WHAT IS NEEDED → The response must contain every line below in which "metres" appears.

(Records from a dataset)
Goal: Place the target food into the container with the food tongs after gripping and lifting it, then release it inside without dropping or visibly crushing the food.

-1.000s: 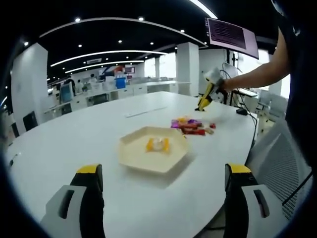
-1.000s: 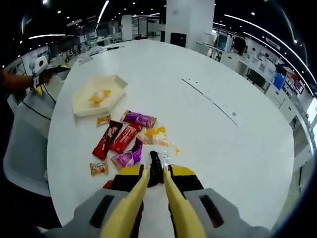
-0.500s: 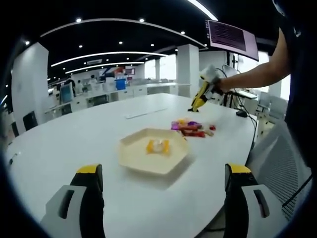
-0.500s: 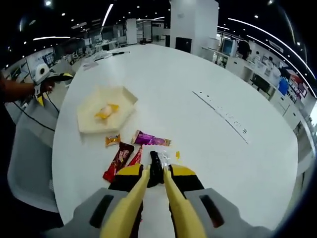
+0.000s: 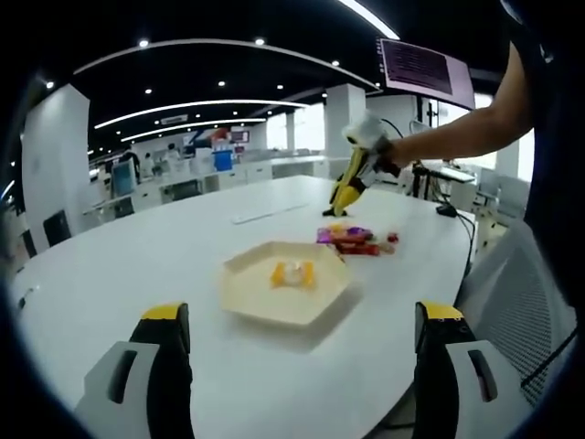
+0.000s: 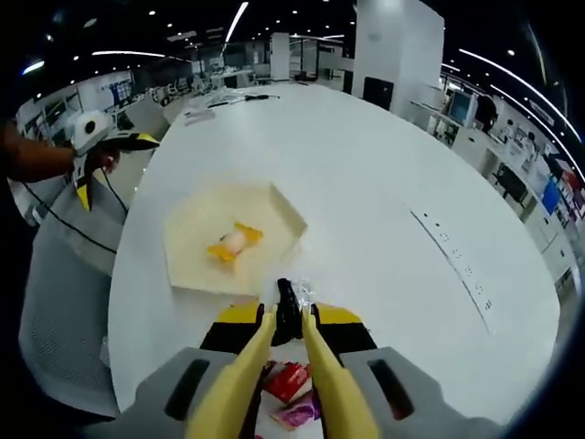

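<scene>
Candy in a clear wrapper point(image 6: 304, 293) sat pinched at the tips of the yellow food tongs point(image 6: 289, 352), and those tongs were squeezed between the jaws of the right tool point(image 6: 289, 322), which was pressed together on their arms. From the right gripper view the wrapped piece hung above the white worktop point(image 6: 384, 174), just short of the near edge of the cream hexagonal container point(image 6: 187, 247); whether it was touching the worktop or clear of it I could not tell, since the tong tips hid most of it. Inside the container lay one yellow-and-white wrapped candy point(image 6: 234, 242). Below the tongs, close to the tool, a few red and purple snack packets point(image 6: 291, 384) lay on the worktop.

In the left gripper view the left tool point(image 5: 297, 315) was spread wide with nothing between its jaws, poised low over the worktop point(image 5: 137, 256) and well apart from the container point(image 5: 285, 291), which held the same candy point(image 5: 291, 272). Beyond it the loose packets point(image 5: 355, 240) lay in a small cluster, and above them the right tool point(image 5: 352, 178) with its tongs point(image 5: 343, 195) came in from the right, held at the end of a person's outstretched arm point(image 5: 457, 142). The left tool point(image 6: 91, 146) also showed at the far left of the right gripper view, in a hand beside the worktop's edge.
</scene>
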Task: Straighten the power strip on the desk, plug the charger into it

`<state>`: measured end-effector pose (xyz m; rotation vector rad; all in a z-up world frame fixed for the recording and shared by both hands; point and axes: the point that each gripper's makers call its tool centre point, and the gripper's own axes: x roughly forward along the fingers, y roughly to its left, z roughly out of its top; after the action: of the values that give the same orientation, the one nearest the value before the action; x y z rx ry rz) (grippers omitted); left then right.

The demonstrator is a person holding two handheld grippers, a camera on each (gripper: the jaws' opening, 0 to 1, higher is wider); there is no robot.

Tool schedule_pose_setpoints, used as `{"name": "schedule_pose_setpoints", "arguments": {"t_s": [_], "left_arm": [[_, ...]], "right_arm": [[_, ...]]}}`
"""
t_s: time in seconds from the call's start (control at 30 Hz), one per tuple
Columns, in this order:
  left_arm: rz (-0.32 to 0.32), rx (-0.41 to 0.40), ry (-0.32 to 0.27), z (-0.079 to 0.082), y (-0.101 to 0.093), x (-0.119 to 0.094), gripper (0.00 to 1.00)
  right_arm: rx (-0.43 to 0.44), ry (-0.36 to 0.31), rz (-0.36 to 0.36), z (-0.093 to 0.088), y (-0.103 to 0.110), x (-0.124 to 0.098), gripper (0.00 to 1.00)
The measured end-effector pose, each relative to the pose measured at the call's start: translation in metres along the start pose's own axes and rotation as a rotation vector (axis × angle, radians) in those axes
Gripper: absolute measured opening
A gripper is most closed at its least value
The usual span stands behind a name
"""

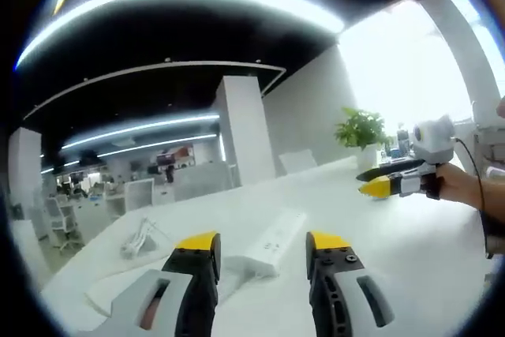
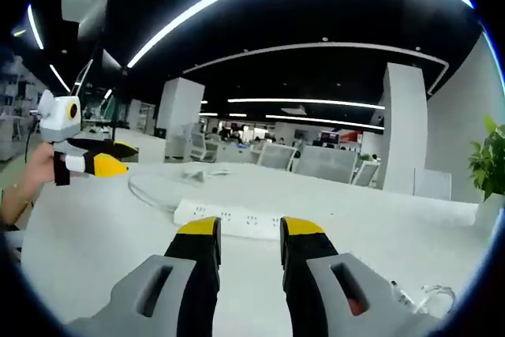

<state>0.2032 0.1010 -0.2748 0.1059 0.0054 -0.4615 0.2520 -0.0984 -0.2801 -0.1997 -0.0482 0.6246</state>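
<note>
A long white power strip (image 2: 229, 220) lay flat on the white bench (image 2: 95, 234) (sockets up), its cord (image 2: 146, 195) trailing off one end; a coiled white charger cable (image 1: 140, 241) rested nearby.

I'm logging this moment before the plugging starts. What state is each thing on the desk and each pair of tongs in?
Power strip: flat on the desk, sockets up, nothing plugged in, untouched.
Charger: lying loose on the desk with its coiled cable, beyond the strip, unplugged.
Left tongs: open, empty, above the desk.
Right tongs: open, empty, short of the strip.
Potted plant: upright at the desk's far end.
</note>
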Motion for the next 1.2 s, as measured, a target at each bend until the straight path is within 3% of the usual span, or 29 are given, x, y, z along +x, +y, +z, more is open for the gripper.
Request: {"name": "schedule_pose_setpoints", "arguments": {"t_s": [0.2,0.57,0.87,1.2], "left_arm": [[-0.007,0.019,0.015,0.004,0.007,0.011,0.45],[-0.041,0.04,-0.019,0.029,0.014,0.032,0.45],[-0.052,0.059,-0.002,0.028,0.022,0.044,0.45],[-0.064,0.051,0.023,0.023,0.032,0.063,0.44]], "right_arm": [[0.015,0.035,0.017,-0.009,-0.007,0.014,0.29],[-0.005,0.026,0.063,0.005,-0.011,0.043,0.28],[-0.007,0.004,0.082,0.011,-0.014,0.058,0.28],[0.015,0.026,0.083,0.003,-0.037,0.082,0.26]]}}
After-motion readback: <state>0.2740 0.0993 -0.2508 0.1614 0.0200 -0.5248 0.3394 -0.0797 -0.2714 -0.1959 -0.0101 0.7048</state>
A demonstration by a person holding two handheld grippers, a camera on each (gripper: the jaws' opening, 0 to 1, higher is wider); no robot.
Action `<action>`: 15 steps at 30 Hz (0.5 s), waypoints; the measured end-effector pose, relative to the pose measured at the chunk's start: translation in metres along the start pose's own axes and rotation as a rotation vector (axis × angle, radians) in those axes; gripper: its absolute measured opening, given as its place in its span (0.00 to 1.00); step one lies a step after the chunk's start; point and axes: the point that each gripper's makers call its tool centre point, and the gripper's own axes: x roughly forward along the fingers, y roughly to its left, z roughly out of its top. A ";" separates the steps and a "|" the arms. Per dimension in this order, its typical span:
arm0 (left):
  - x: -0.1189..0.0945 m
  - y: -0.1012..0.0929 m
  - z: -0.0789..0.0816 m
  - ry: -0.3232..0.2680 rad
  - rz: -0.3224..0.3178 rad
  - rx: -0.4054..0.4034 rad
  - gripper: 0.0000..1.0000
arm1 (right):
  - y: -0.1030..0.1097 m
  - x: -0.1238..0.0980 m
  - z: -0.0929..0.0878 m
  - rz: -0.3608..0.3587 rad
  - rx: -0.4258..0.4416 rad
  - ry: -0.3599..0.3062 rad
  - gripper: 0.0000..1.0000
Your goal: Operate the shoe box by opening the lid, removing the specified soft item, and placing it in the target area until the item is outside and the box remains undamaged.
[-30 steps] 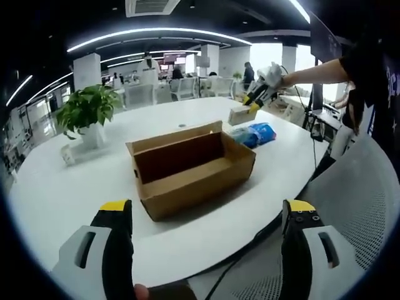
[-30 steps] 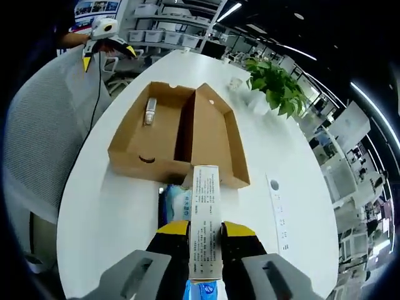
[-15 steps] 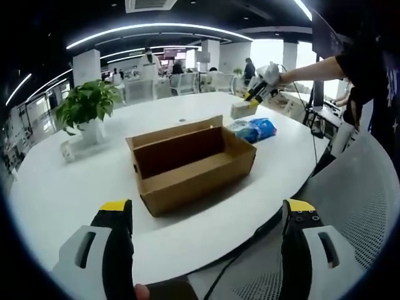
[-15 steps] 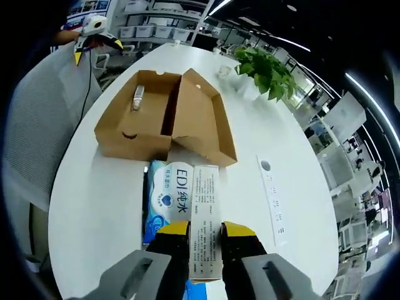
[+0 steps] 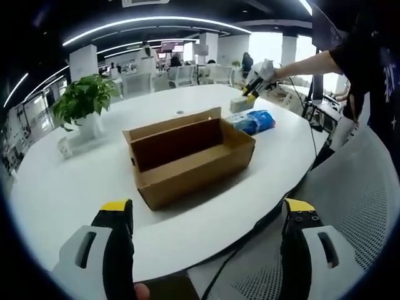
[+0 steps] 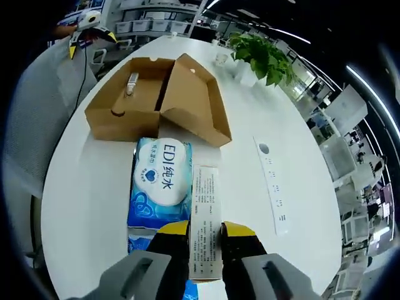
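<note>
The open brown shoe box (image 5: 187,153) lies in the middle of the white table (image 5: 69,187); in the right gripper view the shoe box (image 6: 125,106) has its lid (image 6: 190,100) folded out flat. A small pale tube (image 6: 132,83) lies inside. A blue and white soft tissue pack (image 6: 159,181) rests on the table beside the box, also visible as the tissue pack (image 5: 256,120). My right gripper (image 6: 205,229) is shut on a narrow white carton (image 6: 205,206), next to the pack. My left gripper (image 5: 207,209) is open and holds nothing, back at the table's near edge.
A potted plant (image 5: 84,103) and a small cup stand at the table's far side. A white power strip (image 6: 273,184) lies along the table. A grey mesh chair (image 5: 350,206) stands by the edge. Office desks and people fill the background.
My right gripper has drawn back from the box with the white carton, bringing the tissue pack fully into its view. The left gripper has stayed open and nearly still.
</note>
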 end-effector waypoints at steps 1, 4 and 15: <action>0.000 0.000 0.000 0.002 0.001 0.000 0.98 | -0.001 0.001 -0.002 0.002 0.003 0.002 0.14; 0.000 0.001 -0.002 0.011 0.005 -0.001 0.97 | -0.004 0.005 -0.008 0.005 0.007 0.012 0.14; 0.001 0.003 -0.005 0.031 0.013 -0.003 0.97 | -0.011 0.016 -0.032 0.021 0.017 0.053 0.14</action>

TASK RESULT →
The measured end-effector pose, each relative to the pose measured at the call's start: translation in metres along the start pose's own axes and rotation as a rotation vector (axis × angle, radians) in those axes
Action `<action>`: 15 steps at 30 Hz (0.5 s), waypoints; the measured end-effector pose, relative to the pose measured at the chunk's start: translation in metres along the start pose's own axes and rotation as a rotation vector (axis × angle, radians) in those axes; gripper: its absolute measured opening, given as its place in its span (0.00 to 1.00); step one lies a step after the chunk's start; point and axes: the point that each gripper's makers call its tool centre point, and the gripper's own axes: x roughly forward along the fingers, y roughly to its left, z roughly out of its top. A ";" separates the steps and a "|" the arms. Per dimension in this order, its typical span:

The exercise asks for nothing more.